I fully expect to be defining words today. My assembly craving is being satisfied, and I am almost sorry to be so close to done with this part of the project.
I am conidering doing something else in assembly, but a Forth-like assembly. That is, imposing the datastack paradigm for parameter passing, and maybe adding some macros for structuring. That will help me organize code and still enjoy the low-level fun of assembly, with no HLL shackles.
The first point was discussed in a previous post; the second is worth considering.
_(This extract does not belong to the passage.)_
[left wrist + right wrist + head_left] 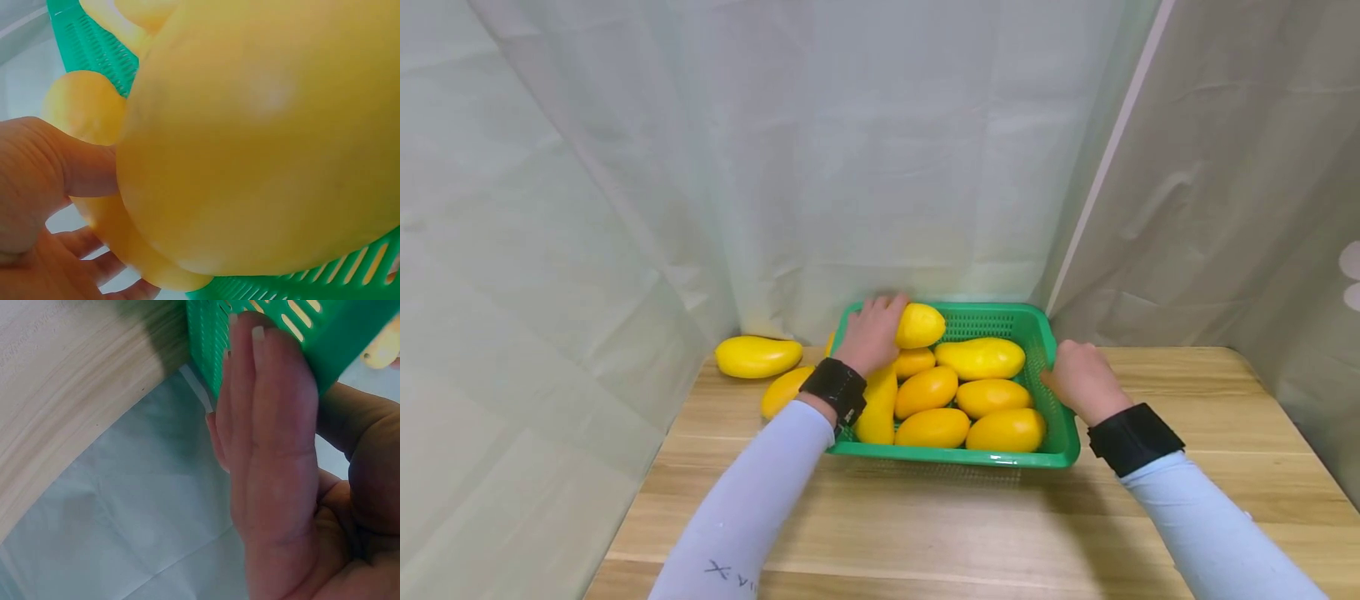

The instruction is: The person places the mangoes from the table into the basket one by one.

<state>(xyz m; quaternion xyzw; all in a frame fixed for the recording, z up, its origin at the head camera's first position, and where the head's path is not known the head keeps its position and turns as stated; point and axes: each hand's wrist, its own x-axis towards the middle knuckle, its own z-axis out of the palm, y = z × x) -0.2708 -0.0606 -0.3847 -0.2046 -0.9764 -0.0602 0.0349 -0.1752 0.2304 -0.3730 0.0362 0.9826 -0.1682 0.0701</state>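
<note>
A green basket (951, 456) sits on the wooden table, holding several yellow mangoes (927, 392). At the basket's back left, my left hand (874, 332) holds a yellow mango (921, 325) over the others. In the left wrist view, a large yellow mango (262, 137) fills most of the picture, and my thumb (90, 169) goes partly behind it. My right hand (1084, 379) grips the basket's right rim. The right wrist view shows fingers (281, 444) along the outside of the basket wall (350, 344), with the thumb on the other side of the rim.
Left of the basket, one mango (758, 357) lies by the back edge of the table (925, 533). Another mango (786, 392) lies nearer the basket, partly behind my left wrist. Pale sheets (910, 167) hang close behind the table and along both sides.
</note>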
Normal Forth has two states: compilation and interpretation. State-aware words can do different things based on the state: literals, for instance, place themselves on the stack in interpreted mode and compile code to place themselves on the stack otherwise. Normal words are treated as immediate, and executed instead of compiling a token. This gets messy with words like IF and other control structures, requiring alternate words for interpreted mode, such as [IF].
To avoid this mess, I will treat my Forth as a compiler. Everything is compiled, always. To emulate an interpreter, the code compiled on the command line is immediately executed and erased. Defining words such as : adjust the top pointer so that the erasure does not affect the newly-defined word.
There are some consequences to these new semantics. Care must be taken to not leave garbage in the dictionary when combining regular words and defining words. Placing definitions inside control structures for instance, may leave some code prior to the definition unerased, as the definition will adjust the top past itself.
But the is much cleaner otherwise.
I've done this with Forth-like systems that do native compilation, but never tried it in a minimal simplistic Forth.